From b3bb943b370bdf60cc9416858aa9047d0a9a4cd5 Mon Sep 17 00:00:00 2001
From: lkcl <lkcl@web>
Date: Mon, 25 Apr 2022 16:15:44 +0100
Subject: [PATCH]

---
 openpower/sv/biginteger/analysis.mdwn | 12 +++++++-----
 1 file changed, 7 insertions(+), 5 deletions(-)

diff --git a/openpower/sv/biginteger/analysis.mdwn b/openpower/sv/biginteger/analysis.mdwn
index e5723d02a..8e7d6c0ed 100644
--- a/openpower/sv/biginteger/analysis.mdwn
+++ b/openpower/sv/biginteger/analysis.mdwn
@@ -303,8 +303,9 @@ Detection of the fixup (phase 3) is determined by the Carry (borrow)

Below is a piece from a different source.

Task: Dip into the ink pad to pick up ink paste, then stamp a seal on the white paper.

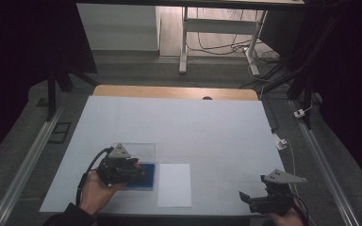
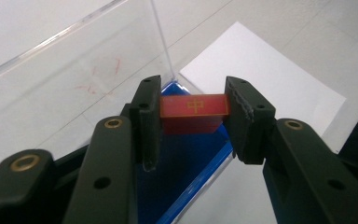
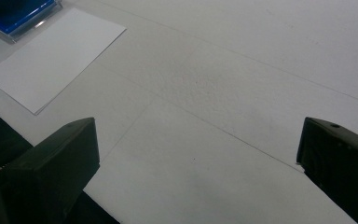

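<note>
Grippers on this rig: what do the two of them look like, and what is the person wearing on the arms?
Both are black. The left claw has two thick jaws with brass-coloured rivets and ridged inner pads. A grey three-cornered plate sits on top of each, and a black cable loops from the left one. The right claw has plain, blocky, matt black jaws. A dark sleeve covers the left forearm.

Glossy clear plastic case (image 2: 74, 70), matt white paper sheet (image 1: 174, 184), smooth red block (image 2: 194, 112), matt black jaws.
</note>
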`<state>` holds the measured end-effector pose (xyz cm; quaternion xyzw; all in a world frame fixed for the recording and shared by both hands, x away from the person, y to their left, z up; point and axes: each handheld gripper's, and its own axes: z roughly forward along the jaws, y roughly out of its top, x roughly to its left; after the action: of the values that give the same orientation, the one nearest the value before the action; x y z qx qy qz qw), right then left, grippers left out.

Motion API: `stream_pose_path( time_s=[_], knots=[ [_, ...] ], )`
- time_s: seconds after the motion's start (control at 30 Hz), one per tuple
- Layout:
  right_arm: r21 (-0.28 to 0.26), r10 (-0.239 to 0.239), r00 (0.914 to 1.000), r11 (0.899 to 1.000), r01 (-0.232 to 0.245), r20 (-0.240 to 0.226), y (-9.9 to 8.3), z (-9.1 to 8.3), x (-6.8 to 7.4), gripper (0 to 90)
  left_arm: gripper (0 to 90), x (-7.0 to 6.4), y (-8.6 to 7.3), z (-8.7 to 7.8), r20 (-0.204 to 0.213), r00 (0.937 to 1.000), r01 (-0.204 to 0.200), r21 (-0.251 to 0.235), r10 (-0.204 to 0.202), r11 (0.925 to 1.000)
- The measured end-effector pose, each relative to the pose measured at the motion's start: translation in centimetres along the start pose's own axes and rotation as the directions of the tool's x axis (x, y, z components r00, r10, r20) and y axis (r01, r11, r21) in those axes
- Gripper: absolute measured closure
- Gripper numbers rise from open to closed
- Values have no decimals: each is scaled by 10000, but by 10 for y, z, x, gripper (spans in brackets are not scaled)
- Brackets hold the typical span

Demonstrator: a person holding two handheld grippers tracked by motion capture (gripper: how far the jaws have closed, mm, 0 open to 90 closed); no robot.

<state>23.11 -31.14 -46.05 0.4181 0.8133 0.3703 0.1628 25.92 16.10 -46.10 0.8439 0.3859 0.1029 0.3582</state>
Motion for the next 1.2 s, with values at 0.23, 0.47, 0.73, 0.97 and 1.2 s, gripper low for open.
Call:
stream_pose_path(
  time_s=[0.23, 0.47, 0.73, 0.97, 1.2],
  knots=[
    [-5, -17, 10000, 10000, 17, -17, 0, 0, 0, 0, 581, -6, 3, -2, 88, 9997, -237, -206, 239, 9995],
    [-7, -11, 10000, 10000, 11, -13, 0, 0, 0, 0, 582, -10, 6, -1, 178, 9992, -348, -190, 351, 9992],
    [7, 15, 10000, 10000, -15, 14, 0, 0, 0, 0, 582, -13, 11, 2, 441, 9982, -414, -107, 418, 9991],
    [40, -10, 10000, 10000, 10, 25, 0, 0, 0, 0, 582, -17, 17, 6, 598, 9962, -629, -4, 628, 9980],
    [48, -1, 10000, 10000, 1, 26, 0, 0, 0, 0, 582, -24, 24, 13, 677, 9934, -924, -70, 926, 9957]
  ],
)
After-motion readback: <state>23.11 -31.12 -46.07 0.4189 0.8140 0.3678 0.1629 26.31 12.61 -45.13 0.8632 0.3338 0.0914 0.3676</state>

 bit at the end. Logically: if borrow was required then the qhat estimate
 was too large and the correction is required, which is, again,
 nothing more than a Vectorised big-integer add (one instruction).
+However this is not the full story
 
-# Scalar 128-bit divisor
+**128/64-bit divisor**
 
 As mentioned above, the first part of the Knuth Algorithm D involves
 computing an estimate for the divisor. This involves using the three
@@ -345,8 +346,8 @@ The irony is, therefore, that attempting to
 improve big-integer divide by moving to 64-bit digits in order to take
 advantage of the efficiency of 64-bit scalar multiply when Vectorised
 would instead
-lock up CPU time performing a 128/64 division.  With the Vector Multiply
-operations being critically dependent on that `qhat` estimate, and
+lock up CPU time performing a 128/64 scalar division.  With the Vector 
+Multiply operations being critically dependent on that `qhat` estimate, and
 because that scalar is as an input into each of the vector digit
 multiples, as a Dependency Hazard it would cause *all* Parallel
 SIMD Multiply back-ends to sit 100% idle, waiting for that one scalar value.

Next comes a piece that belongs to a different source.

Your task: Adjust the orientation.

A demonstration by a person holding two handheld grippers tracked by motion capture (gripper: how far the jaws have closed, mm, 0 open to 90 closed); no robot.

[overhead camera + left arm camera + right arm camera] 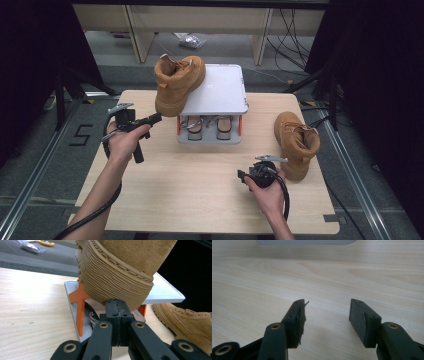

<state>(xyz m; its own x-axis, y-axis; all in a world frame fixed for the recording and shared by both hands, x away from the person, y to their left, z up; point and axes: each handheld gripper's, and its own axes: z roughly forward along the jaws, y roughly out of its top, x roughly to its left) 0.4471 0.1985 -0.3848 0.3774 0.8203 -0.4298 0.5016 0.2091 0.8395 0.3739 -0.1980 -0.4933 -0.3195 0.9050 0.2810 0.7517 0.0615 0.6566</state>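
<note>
A tan suede boot (177, 85) (120, 272) stands on the left edge of a white two-level shoe rack (222, 90) (165, 292), its ribbed sole hanging over the side. My left gripper (155, 118) (116, 305) is shut with nothing between its jaws, and its tip sits against the underside of that sole. A matching boot (296, 142) (190, 322) stands on the table at the right. My right gripper (242, 176) (325, 312) is open, low over bare wood in front of the rack and left of that boot.
A pair of sandals (209, 126) lies on the rack's lower shelf, between orange cross supports (79, 305). The wooden table (200, 200) ends close behind the rack. Cables and desk legs (260, 45) lie on the floor beyond.
</note>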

@@ -355,8 +356,7 @@ Whilst one solution is to reduce the digit width to 32-bit in order to
 go back to 64/32 divide, this increases the completion time by a factor
 of 4 due to the algorithm being `O(N^2)`.
 
-*(TODO continue from here: reference investigation into using Goldschmidt 
-division with fixed-width numbers, to get number of iterations down)*
+**Reducing completion time of 128/64-bit Scalar division**
 
 Scalar division is a known computer science problem because, as even the
 Big-Int Divide shows, it requires looping around a multiply (or, if reduced
@@ -370,6 +370,8 @@ In this way a Scalar Integer divide can be performed in the same
 time-order as Newton-Raphson, using two hardware multipliers
 and a subtract.
 
+**Back to Vector carry-looping**
+
 There is however another reason for having a 128/64 division
 instruction, and it's effectively the reverse of `madded`.
 Look closely at Algorithm D when the divisor is only a scalar
-- 
2.30.2